Restate word for word the lines of the records below, starting at the line that contains "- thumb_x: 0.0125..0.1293" and ending at the line that contains "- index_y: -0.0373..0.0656", with both of those lines included and nothing else.

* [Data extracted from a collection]
====
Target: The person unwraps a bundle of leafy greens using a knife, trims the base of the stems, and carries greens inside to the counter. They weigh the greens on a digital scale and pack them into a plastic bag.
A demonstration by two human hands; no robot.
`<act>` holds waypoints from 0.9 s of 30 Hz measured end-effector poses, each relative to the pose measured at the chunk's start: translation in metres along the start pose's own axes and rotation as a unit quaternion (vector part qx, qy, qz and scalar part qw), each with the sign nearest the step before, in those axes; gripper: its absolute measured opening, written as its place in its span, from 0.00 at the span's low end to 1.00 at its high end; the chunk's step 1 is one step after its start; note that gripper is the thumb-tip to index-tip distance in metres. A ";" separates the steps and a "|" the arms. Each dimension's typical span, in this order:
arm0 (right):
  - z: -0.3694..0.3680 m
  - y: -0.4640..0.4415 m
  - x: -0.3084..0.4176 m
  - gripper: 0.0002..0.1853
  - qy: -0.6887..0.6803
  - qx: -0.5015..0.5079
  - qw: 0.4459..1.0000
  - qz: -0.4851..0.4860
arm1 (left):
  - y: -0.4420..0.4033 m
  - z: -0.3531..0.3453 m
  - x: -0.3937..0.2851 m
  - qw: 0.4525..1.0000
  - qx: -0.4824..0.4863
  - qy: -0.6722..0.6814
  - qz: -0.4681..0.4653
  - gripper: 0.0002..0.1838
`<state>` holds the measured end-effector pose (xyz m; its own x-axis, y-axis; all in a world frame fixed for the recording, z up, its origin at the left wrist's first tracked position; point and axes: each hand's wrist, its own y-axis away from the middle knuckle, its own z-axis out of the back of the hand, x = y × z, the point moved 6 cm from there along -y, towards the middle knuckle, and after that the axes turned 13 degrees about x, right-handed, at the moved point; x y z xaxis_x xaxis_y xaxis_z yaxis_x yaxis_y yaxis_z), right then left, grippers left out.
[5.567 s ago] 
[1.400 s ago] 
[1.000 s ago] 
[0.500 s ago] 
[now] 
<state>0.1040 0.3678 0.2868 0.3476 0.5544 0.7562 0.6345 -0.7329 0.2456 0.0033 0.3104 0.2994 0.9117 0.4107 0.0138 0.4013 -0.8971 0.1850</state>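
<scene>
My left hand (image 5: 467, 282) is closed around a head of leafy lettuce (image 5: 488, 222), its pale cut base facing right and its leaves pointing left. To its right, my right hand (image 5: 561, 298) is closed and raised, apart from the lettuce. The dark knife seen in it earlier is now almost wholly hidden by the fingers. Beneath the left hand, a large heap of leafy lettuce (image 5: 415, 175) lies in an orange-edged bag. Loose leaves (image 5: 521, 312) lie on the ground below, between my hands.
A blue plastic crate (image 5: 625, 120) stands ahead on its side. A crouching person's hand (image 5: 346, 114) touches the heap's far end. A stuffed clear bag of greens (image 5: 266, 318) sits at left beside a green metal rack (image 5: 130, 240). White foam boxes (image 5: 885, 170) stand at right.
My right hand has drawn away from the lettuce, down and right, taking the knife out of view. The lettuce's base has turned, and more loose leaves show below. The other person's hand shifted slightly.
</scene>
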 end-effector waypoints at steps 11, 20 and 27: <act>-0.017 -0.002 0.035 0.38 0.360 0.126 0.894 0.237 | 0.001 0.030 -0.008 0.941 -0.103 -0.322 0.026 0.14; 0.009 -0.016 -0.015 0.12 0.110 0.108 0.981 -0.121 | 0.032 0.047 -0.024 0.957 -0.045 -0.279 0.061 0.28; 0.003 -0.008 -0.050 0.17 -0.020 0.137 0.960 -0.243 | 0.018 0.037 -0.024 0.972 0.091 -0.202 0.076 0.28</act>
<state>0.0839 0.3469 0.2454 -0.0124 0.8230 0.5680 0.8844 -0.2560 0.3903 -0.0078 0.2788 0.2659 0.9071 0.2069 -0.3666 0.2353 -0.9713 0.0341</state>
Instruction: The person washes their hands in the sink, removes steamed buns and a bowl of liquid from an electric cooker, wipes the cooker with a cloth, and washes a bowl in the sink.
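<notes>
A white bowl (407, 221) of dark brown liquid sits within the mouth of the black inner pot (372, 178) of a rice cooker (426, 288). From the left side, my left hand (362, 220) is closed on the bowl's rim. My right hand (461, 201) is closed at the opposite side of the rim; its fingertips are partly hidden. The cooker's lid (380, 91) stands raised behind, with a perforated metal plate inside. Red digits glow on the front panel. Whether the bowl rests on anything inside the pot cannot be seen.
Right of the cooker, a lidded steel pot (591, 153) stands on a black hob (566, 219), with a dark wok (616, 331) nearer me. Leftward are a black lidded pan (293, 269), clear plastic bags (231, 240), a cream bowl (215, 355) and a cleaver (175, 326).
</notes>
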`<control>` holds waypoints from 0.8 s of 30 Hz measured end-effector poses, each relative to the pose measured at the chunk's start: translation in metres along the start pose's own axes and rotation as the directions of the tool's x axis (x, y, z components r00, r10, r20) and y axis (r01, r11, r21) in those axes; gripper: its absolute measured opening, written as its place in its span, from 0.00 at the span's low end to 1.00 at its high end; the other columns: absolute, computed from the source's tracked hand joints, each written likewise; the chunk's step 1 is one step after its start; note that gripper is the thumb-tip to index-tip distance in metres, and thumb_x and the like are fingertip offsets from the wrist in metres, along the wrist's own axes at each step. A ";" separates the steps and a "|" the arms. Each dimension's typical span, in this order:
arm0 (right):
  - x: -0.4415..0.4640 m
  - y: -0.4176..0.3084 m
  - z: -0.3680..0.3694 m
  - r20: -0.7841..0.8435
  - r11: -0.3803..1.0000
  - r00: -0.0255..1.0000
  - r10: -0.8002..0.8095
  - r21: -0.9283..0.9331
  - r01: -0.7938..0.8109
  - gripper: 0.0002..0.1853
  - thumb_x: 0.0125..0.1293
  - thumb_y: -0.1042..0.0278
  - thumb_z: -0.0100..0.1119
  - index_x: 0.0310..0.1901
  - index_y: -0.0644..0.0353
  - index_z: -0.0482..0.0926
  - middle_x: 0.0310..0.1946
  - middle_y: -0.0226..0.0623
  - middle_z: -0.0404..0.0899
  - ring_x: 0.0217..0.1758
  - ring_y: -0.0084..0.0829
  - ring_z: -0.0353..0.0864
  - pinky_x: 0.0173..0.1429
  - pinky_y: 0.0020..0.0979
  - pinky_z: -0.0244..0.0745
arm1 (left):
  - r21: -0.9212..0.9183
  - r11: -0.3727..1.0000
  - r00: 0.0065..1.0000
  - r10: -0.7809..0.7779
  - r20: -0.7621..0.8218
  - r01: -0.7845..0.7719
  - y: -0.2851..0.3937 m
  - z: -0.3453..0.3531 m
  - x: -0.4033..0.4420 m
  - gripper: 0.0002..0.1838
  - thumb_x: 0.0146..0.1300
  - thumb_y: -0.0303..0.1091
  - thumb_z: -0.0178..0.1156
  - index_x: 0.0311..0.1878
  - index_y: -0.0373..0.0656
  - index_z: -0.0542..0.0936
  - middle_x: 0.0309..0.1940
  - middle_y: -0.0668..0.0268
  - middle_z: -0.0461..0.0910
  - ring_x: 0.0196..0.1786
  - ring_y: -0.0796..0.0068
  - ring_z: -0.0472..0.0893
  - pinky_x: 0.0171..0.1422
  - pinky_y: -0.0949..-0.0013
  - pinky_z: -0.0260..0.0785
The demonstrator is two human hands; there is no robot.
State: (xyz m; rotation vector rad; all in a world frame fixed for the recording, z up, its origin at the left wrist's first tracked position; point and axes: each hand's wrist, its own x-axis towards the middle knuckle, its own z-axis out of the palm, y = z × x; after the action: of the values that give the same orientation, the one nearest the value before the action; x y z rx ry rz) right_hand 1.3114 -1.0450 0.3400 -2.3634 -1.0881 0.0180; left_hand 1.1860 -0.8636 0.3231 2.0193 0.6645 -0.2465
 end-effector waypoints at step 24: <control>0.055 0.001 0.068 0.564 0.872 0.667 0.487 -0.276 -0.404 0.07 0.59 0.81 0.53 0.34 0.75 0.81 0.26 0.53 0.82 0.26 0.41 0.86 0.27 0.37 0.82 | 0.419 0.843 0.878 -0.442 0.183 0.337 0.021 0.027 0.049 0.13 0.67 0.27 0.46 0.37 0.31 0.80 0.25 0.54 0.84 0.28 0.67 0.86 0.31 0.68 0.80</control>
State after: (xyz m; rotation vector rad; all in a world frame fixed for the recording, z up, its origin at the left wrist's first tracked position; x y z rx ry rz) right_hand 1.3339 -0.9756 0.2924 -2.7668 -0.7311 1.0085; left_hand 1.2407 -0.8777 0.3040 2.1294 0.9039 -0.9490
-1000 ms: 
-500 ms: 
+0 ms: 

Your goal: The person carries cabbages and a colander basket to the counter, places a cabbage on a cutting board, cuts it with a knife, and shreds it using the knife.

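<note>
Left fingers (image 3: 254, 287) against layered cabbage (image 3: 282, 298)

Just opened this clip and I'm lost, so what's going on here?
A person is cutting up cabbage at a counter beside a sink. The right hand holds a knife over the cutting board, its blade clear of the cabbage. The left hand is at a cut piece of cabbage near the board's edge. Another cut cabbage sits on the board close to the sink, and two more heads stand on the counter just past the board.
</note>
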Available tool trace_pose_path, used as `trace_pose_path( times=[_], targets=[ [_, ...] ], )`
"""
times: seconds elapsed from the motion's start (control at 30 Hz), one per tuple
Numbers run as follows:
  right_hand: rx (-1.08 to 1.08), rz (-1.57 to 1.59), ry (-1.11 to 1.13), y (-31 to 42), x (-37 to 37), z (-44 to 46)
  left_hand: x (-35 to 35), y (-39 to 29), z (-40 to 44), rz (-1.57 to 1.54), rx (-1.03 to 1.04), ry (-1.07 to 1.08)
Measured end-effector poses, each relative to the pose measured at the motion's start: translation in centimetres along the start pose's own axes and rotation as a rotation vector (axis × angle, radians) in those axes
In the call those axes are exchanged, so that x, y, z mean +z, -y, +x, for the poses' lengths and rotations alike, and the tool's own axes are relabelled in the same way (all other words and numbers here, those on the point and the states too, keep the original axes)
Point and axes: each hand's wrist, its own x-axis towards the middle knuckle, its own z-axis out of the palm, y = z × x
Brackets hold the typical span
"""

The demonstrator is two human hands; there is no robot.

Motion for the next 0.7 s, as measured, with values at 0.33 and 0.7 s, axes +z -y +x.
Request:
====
* [Result of this task]
  - thumb_x: 0.0125..0.1293
  - thumb_y: -0.1042..0.0278
  - thumb_z: -0.0100..0.1119
  - index_x: 0.0310..0.1901
  - index_y: -0.0644..0.0353
  - index_z: -0.0482..0.0926
  - middle_x: 0.0310..0.1946
  - middle_y: -0.0226..0.0623
  - middle_z: -0.0404..0.0899
  - ring_x: 0.0217..0.1758
  - ring_y: -0.0084..0.0829
  - ring_z: -0.0353..0.0864
  - pinky_x: 0.0173..0.1429
  - pinky_y: 0.0020..0.0979
  - pinky_z: -0.0244..0.0745
arm1 (left):
  - r21: -0.9212..0.9183
  - r11: -0.3727..1.0000
  - r00: 0.0065..1.0000
  - r10: -0.7809..0.7779
  - r20: -0.7621..0.8218
  - r01: -0.7845..0.7719
  - y: -0.2851..0.3937 m
  - z: -0.3453..0.3531 m
  - x: -0.4033..0.4420 m
  - gripper: 0.0002..0.1838
  - thumb_x: 0.0146..0.1300
  - thumb_y: -0.0303..0.1091
  - thumb_z: -0.0178..0.1156
  - index_x: 0.0311..0.1878
  - index_y: -0.0373..0.0656

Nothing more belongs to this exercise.